University professor develops model to address pension crisis
January 29, 2018
The pension system in Illinois, which costs $8.5 billion annually to run, is putting the state in a financial crisis, but University professor Dr. Runhuan Feng may have found a solution.
Feng has developed a mathematical model to address the state’s pension crisis, which is crushing the state budget and draining resources from public universities, according to the State University Annuitants Association, or SUAA.
The SUAA works to protect the pensions and benefits of retired and current university professors in Illinois.
They hired Feng to develop a mathematical model to fund the pension system, said John Carr, Springfield lobbyist for the SUAA.
Carr said the cost to run the state pension system would double by 2045.
The full debt from the pension system right now is around $129 billion and according to state law, 90 percent of that debt must be paid to the pension system by 2045, Carr said.
Feng’s model proposes combating this debt by selling $107.42 billion in 27-year, fixed-rate bonds, while setting aside and investing approximately 35.82 percent of the sold bonds in special funds.
“That’s called interest rate arbitrage, and according to professor Feng’s model, it will pay the debt service until 2045,” Carr said.
Feng’s model would result in the state saving over $103 billion in pension debt and operating costs over the next 50 years, while meeting the legally mandated pension payment obligations. The model has been put forward as a bill, sponsored by Illinois House Rep. Robert Martwick.

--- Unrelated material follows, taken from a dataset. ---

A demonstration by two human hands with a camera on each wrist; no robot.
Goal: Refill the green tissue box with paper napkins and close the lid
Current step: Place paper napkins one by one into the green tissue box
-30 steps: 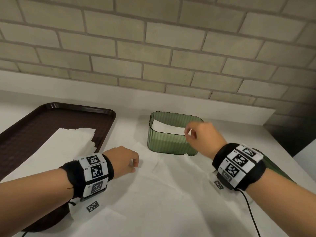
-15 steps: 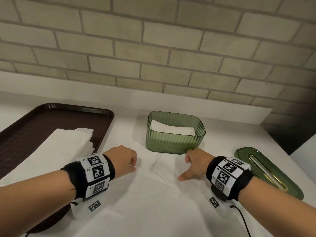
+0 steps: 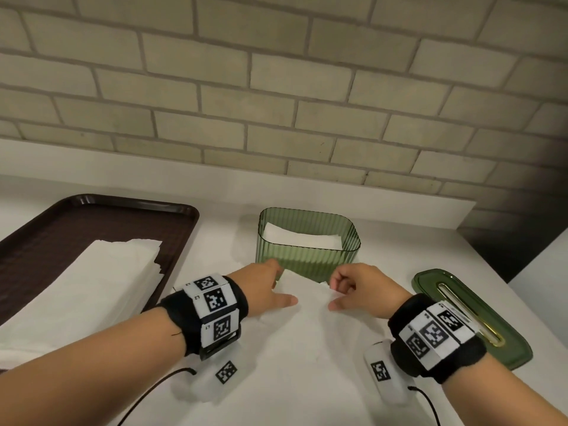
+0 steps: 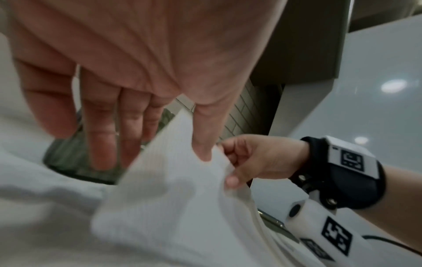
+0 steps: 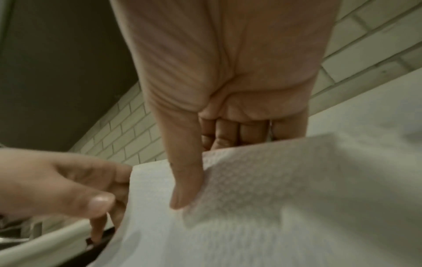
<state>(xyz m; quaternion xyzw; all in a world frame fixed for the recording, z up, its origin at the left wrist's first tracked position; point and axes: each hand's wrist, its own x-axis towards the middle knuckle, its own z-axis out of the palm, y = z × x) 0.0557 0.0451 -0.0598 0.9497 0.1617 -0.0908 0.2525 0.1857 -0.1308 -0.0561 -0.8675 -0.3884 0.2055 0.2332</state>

“(On) Tuesday there’ll be a hearing in Springfield. The Illinois House Pension Committee will be hearing a testimony from Dr. Feng, who’ll present his analytical models on how the state can sell those bonds in the bond market,” Carr said.
Martwick’s bill specified the proceeds made from bond sales that aren’t invested in special funds will be deposited in funds for transportation and clean energy in addition to pensions, according to a copy of the bill.
Carr said he wasn’t too sure the bill would make it through the House. He said he didn’t think the solution could just be selling bonds, and that a multi-tiered approach in the future could have a better chance.
“So many citizens and legislators have been saying that there’s nothing that can be done about pensions, and this shows that there is a way to manage the pensions going forward,” he said.
The purpose of Feng’s model and the SUAA’s proposal, Carr said, is to show that there is a way to manage the costs of pensions.
“Professor Feng is a great asset to the state and to the University system. He’s a real treasure, and I’m honored to work with him,” Carr said.